GLUTag cells transduced with Ad-Cdx-2/3 or Ad-Pax-6 exhibited increased proglucagon promoter activity (Fig. 2B), whereas cells infected with a truncated Pax-6 cDNA, Ad-Seyneu did not exhibit significant differences in the transcriptional activity of the identical proglucagon promoter plasmid (Fig. 2B). Hence, the adenoviral-derived Cdx-2/3 and Pax-6 function as transcriptional regulators of the proximal rat proglucagon promoter in gut endocrine cells (14,17,2831).

Activation of endogenous proglucagon gene expression by Ad-Pax-6.

To ascertain whether enhanced expression of Pax-6 or Cdx-2/3 leads to increased levels of intestinal proglucagon mRNA transcripts, and not just proglucagon promoter activity, we transduced GLUTag cells with Ad-Cdx-2/3, Ad-Pax-6, or Ad-βgal for 24 h. The levels of proglucagon mRNA transcripts were increased in GLUTag cells transduced with Ad-Pax-6, in a dose-dependent manner (Fig. 3A). In contrast, GLUTag cells transduced with Ad-Cdx-2/3 or the control Ad-βgal virus did not exhibit changes in levels of endogenous proglucagon gene expression (Fig. 3B). Furthermore, GLUTag cells transduced with Ad-Pax-6 also exhibit increased biosynthesis and secretion of the PGDPs, as assessed by radioimmunoassays for GLP-1 of cell and media contents following viral transduction (data not shown).
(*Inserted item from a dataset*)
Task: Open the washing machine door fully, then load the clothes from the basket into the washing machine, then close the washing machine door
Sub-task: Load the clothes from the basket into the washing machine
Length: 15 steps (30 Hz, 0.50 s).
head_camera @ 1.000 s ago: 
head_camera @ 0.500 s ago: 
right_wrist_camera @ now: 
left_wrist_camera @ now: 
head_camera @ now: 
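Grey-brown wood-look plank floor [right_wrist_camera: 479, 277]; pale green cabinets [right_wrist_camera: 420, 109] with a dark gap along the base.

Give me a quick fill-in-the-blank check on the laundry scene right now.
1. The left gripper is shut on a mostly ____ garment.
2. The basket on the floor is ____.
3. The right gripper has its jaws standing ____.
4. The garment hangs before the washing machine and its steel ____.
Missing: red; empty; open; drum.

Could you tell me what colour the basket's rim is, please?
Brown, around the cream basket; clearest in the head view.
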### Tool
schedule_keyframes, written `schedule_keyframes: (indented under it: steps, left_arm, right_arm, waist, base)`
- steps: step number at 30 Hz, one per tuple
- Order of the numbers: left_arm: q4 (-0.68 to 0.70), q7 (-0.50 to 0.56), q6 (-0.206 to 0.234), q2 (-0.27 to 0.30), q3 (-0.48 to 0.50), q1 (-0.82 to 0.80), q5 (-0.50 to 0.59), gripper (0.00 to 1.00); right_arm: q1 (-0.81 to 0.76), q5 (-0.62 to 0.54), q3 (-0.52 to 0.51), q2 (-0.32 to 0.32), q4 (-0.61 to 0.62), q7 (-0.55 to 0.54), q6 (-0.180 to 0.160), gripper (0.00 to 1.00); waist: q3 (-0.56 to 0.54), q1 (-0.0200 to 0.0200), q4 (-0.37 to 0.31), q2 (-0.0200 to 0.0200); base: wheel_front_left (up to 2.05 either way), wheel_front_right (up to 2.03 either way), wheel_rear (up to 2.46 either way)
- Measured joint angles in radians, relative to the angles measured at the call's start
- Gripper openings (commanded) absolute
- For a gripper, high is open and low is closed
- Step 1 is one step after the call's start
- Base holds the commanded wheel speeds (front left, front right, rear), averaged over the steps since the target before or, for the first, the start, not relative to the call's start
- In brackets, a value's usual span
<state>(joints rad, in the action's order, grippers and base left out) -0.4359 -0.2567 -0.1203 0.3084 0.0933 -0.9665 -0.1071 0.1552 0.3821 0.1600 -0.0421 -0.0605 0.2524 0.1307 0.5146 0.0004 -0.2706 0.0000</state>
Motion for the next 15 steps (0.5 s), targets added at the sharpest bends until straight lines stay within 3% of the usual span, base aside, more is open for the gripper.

To assess whether the Pax-6–dependent activation of enteroendocrine proglucagon gene expression is cell-type specific, we transduced Ad-Pax-6 into HEK 293 cells and BHK fibroblasts, nonendocrine cells that do not normally express the proglucagon gene. In contrast to the activation of endogenous proglucagon gene expression observed in GLUTag endocrine cells, no induction of proglucagon mRNA transcripts was observed in these nonendocrine cell lines following transduction with Ad-Pax-6 (Fig. 3B).

Effect of Pax-6 on proglucagon gene expression in cell lines.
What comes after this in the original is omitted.